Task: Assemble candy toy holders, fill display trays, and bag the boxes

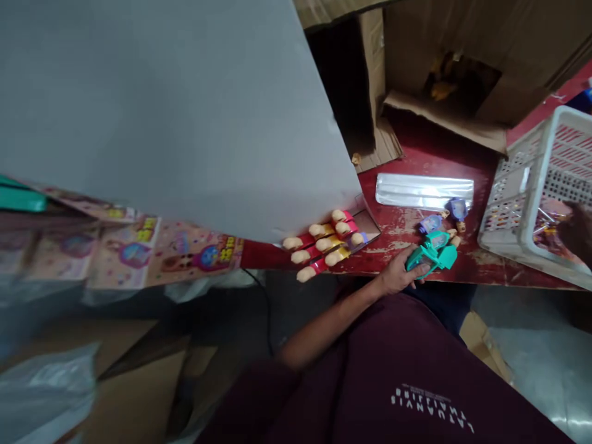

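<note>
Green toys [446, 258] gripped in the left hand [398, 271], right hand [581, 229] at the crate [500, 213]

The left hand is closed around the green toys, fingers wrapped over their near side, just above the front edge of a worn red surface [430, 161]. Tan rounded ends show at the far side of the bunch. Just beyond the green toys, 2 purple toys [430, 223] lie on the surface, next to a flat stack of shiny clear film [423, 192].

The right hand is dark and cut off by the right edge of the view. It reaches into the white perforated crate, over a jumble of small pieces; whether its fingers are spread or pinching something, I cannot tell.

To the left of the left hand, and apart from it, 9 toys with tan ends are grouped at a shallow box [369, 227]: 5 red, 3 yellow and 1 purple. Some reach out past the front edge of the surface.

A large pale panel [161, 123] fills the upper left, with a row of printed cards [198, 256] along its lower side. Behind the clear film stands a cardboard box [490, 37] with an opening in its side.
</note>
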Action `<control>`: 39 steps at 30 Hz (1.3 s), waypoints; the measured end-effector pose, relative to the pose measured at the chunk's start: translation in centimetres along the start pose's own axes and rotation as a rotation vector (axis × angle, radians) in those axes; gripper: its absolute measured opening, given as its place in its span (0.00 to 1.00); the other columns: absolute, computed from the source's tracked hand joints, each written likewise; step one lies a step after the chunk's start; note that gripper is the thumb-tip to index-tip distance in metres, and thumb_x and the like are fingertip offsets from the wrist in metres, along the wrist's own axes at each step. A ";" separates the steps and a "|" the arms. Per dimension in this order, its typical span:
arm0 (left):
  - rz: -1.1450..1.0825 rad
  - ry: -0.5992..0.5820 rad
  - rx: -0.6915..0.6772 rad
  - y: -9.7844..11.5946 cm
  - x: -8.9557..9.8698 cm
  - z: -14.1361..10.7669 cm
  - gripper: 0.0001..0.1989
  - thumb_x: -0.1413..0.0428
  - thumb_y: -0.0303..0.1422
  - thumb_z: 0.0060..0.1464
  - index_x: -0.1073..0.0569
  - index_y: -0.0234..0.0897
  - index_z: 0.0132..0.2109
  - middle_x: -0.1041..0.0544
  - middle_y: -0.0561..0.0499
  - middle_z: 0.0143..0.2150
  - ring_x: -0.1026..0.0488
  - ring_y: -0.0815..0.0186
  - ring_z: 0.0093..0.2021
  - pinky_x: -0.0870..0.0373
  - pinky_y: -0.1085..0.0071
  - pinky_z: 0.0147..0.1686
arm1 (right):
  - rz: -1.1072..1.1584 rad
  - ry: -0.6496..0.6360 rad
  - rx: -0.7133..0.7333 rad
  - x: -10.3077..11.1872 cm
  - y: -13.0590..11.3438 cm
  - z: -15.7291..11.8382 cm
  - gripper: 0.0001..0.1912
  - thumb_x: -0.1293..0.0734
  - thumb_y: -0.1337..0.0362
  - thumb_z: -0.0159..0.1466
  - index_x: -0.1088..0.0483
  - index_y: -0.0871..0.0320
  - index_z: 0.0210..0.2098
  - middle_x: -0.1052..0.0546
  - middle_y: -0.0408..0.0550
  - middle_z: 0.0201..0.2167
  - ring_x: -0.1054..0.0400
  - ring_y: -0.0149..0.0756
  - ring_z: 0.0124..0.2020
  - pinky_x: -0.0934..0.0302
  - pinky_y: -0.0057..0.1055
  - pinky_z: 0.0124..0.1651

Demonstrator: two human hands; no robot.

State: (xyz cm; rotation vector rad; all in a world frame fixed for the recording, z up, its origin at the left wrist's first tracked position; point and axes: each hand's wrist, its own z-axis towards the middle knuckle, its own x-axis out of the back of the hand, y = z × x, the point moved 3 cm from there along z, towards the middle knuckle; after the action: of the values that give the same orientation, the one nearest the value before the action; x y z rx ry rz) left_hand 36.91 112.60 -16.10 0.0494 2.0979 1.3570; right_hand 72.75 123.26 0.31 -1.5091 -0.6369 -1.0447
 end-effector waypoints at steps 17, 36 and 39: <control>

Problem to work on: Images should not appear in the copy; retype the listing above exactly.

Output of the exercise:
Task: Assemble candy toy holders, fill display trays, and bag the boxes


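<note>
Green toys [446, 258] gripped in the left hand [398, 271], right hand [581, 229] at the crate [500, 213]

The left hand is closed around the green toys, fingers wrapped over their near side, just above the front edge of a worn red surface [430, 161]. Tan rounded ends show at the far side of the bunch. Just beyond the green toys, 2 purple toys [430, 223] lie on the surface, next to a flat stack of shiny clear film [423, 192].

The right hand is dark and cut off by the right edge of the view. It reaches into the white perforated crate, over a jumble of small pieces; whether its fingers are spread or pinching something, I cannot tell.

To the left of the left hand, and apart from it, 9 toys with tan ends are grouped at a shallow box [369, 227]: 5 red, 3 yellow and 1 purple. Some reach out past the front edge of the surface.

A large pale panel [161, 123] fills the upper left, with a row of printed cards [198, 256] along its lower side. Behind the clear film stands a cardboard box [490, 37] with an opening in its side.
</note>
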Action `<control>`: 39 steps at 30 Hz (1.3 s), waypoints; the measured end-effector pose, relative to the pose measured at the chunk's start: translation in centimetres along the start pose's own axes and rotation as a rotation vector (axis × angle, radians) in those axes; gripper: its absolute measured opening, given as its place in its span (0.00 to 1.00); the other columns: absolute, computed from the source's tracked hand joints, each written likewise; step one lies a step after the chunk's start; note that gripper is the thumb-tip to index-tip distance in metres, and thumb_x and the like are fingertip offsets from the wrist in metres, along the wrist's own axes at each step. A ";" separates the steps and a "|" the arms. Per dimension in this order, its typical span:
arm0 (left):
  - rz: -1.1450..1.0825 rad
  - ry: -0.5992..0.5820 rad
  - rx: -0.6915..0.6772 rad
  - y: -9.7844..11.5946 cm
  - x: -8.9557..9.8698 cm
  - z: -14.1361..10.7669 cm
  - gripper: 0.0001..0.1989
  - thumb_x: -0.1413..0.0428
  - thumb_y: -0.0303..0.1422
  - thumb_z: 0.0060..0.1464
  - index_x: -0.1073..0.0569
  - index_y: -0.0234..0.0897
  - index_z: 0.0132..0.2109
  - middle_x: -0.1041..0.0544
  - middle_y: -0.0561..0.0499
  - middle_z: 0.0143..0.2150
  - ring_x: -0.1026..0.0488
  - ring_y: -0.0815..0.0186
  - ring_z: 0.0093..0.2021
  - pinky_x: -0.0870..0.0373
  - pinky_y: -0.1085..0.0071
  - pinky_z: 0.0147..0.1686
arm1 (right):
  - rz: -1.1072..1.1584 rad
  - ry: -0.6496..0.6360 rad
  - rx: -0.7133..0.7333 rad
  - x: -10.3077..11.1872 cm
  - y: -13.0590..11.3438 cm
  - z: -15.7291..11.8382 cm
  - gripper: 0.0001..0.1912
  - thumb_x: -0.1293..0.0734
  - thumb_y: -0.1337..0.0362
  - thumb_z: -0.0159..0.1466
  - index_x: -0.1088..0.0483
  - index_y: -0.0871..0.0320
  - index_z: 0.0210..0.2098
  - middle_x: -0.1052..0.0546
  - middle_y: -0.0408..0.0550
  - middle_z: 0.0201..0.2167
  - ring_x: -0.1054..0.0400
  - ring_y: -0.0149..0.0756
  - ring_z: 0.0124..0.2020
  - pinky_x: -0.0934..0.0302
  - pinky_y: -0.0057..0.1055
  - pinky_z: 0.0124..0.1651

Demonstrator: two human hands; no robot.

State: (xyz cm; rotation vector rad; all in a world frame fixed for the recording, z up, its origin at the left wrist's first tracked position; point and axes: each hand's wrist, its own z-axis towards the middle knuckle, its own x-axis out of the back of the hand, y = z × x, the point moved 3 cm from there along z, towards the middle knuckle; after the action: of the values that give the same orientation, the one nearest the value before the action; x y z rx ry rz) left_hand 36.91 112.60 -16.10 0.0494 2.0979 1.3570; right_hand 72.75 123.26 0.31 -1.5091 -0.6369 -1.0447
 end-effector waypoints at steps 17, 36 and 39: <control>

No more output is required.